After Aldo Barado’s visit to complain about Louise he had, of course, tried to behave as he knew he should—even going to the extent of seeking out her father to express the headman’s concern. But he knew now, after receiving Louise’s grandfather’s letter, that whilst he had listened to Aldo Barado, and to Louise’s father and his wife-to-be, he had not made any attempt to listen to Louise herself. He had not looked beneath the surface. He had not seen what he should have seen.
Now, knowing how she had been rejected and treated by her father, he had to ask himself how much of that was down to him.
He looked at the photograph again. He had been so caught up in his own fear of the emotions she aroused in him that he had not seen what he could so plainly see now, and that was the unhappiness in the eyes of the girl in the photograph. Because he had not wanted to see it. It was guilt that was fuelling his anger now, he knew.
‘And you expected to get your father’s attention by going to bed with me?’ he demanded caustically.
He was right. Of course he was right. Her behaviour had driven her father away, not brought them closer.

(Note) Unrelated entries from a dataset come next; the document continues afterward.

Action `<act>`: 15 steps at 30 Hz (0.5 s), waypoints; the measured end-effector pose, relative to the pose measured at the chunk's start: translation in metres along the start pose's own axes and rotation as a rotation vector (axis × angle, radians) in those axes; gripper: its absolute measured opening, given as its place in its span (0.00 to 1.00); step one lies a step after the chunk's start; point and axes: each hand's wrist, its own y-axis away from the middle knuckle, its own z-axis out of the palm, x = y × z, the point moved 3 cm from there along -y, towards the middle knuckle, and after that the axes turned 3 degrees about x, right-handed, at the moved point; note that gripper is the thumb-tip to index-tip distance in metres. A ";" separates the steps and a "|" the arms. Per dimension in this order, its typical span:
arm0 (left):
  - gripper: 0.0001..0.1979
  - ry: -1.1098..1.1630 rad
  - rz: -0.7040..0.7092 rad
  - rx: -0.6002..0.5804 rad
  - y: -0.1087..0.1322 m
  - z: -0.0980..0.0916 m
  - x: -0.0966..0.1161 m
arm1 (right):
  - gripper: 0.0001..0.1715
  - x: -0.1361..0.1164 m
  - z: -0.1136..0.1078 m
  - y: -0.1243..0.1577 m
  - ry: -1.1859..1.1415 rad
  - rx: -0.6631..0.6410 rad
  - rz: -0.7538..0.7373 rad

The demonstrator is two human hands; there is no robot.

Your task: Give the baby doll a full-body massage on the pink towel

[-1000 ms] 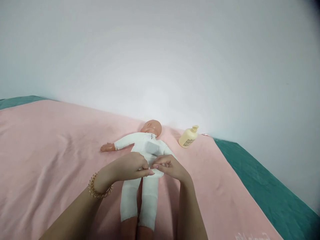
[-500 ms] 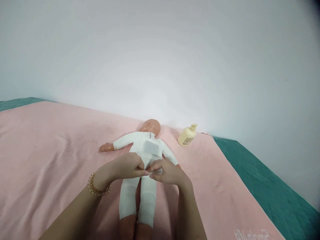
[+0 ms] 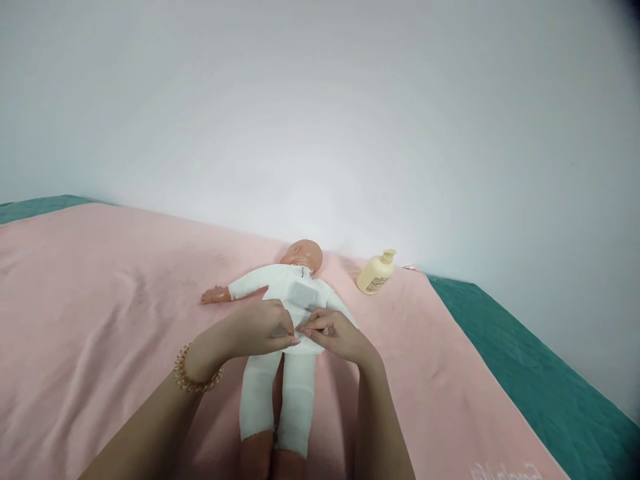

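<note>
A baby doll (image 3: 299,390) with a white cloth body and brown plastic head, hands and legs lies stretched out, its head at the far end. A grey rectangular panel (image 3: 303,295) shows on its upper torso. Over the lower torso, my left hand (image 3: 263,327) has its fingers curled and its thumb pointing right. My right hand (image 3: 335,333) faces it with thumb and fingertips pinched together. The fingertips of both hands nearly meet at the cloth. Whatever they pinch is too small to make out. A beaded bracelet (image 3: 193,373) circles my left wrist.
A pale yellow pump bottle (image 3: 375,273) stands right of the doll's head. Under everything is a pink blanket (image 3: 125,320), creased at the left, over a green quilted cover (image 3: 525,353). A white wall (image 3: 320,120) rises directly behind the doll's head.
My right hand has shifted slightly up, and its fingers have drawn together into a tighter pinch. My left hand stays in nearly the same place. The doll and bottle look unmoved.
</note>
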 end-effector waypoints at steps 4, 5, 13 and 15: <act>0.11 0.057 -0.091 -0.116 -0.001 0.005 -0.005 | 0.14 0.002 0.005 -0.001 0.073 -0.003 0.063; 0.11 0.057 -0.115 -0.121 -0.001 0.006 -0.006 | 0.14 0.002 0.006 -0.001 0.076 -0.007 0.077; 0.10 0.055 -0.079 -0.100 -0.002 0.007 -0.009 | 0.12 -0.002 0.005 -0.002 0.056 -0.012 0.056; 0.11 0.045 -0.037 -0.090 -0.002 0.004 -0.006 | 0.12 -0.002 0.003 -0.002 0.021 0.010 0.022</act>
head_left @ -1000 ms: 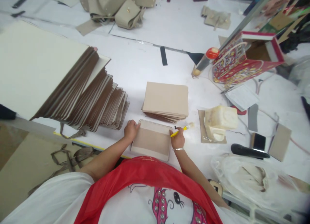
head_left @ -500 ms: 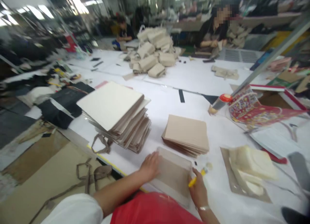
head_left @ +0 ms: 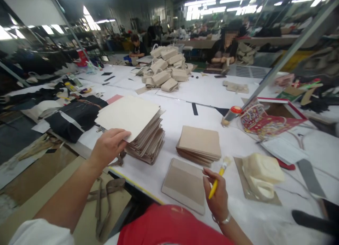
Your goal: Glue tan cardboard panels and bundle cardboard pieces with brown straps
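Note:
My left hand (head_left: 112,143) is at the near corner of a tall stack of fabric panels (head_left: 145,147). Its fingers lie over the edge of the cream top sheet (head_left: 129,114) and pinch it; the thumb is hidden. In my right hand (head_left: 217,195) is a yellow-handled brush (head_left: 217,183), bristles pointing away from me. That hand hovers by the right edge of a flat taupe panel (head_left: 182,185), which lies on the white table before me. Just beyond the panel sits a lower stack of beige pieces (head_left: 198,142).
A cut-open plastic jug (head_left: 262,170) stands on a fabric piece at right. Behind it are a red-patterned paper bag (head_left: 272,121), a red-capped jar (head_left: 233,115) and a slanted metal pole (head_left: 286,54). Beige bags (head_left: 164,70) are heaped mid-table. Two people sit across the table.
My left hand has left the taupe panel and moved left to the tall stack's top sheet. My right hand, still holding the brush, has come off the panel's edge slightly. The view has shifted.

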Action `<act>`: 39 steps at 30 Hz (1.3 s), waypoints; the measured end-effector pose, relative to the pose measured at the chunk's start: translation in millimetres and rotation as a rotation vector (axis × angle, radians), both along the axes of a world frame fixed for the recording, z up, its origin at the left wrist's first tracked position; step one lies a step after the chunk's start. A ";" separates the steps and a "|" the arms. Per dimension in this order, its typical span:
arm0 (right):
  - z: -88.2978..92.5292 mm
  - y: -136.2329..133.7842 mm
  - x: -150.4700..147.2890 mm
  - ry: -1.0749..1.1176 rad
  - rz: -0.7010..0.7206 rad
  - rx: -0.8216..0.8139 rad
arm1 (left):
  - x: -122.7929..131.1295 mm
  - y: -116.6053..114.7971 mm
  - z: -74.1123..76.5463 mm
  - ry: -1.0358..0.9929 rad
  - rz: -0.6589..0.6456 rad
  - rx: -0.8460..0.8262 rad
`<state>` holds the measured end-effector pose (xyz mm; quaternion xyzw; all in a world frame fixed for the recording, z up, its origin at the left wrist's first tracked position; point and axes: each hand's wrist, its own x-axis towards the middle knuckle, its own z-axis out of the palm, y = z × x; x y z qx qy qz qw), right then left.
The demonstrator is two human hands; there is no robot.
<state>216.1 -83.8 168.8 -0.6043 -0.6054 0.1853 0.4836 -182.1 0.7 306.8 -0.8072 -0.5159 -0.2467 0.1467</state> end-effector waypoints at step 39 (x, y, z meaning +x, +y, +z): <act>23.8 23.0 138.9 0.210 -0.334 -0.219 | 240.2 -19.6 -203.9 0.059 -0.537 -0.397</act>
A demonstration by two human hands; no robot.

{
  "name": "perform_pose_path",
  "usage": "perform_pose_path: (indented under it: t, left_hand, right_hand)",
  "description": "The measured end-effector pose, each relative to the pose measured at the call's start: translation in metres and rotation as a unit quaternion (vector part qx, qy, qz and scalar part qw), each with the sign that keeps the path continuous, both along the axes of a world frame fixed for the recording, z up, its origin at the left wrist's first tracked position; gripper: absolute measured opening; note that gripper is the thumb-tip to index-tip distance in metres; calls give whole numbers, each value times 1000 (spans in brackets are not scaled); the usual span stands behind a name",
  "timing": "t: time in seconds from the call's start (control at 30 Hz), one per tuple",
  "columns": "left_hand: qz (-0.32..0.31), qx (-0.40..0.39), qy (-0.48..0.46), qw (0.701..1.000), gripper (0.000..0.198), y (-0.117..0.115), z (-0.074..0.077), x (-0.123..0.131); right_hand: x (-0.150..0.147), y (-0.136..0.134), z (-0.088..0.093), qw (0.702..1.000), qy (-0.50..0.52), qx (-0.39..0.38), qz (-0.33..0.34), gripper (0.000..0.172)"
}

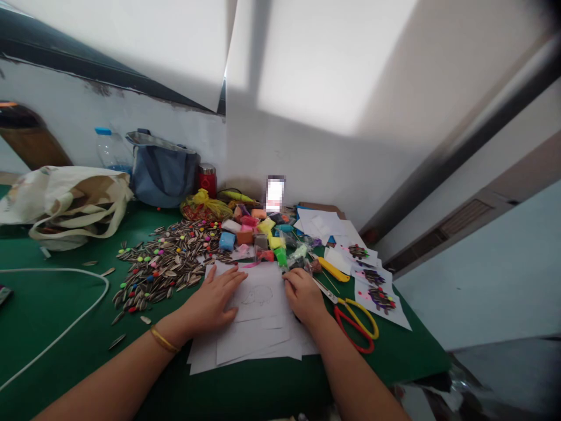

Encouraged by the combined denunciations of both Aldo Barado and Melinda, her father, who had never been able to deal well with anything emotional, had turned on her, joining their chorus of criticism.
How naive she had been to expect that somehow Caesar would materialise at her side as her champion, her saviour, and tell them all that he loved her and he wasn’t going to let anyone hurt her ever again. Caesar’s very absence had told her all she needed to know about his real feelings for her, or the lack of them, even before the headman had told her father that he was acting on Caesar’s instructions.
Now, when she looked back with the maturity and expertise she had acquired, she could see so clearly that what she had taken for Caesar’s celebration of a shared love and a future for them, when he had abandoned his self-control to take them both to the heights of intimate physical desire, had in reality been a breaching of his defences by an unwanted desire for her that he had bitterly resented. Those precious moments held fast in his arms in the aftermath of their intimacy, which had filled her with such hope for the future and such joy, had filled him with a need to deny that what they had shared had any real meaning for him.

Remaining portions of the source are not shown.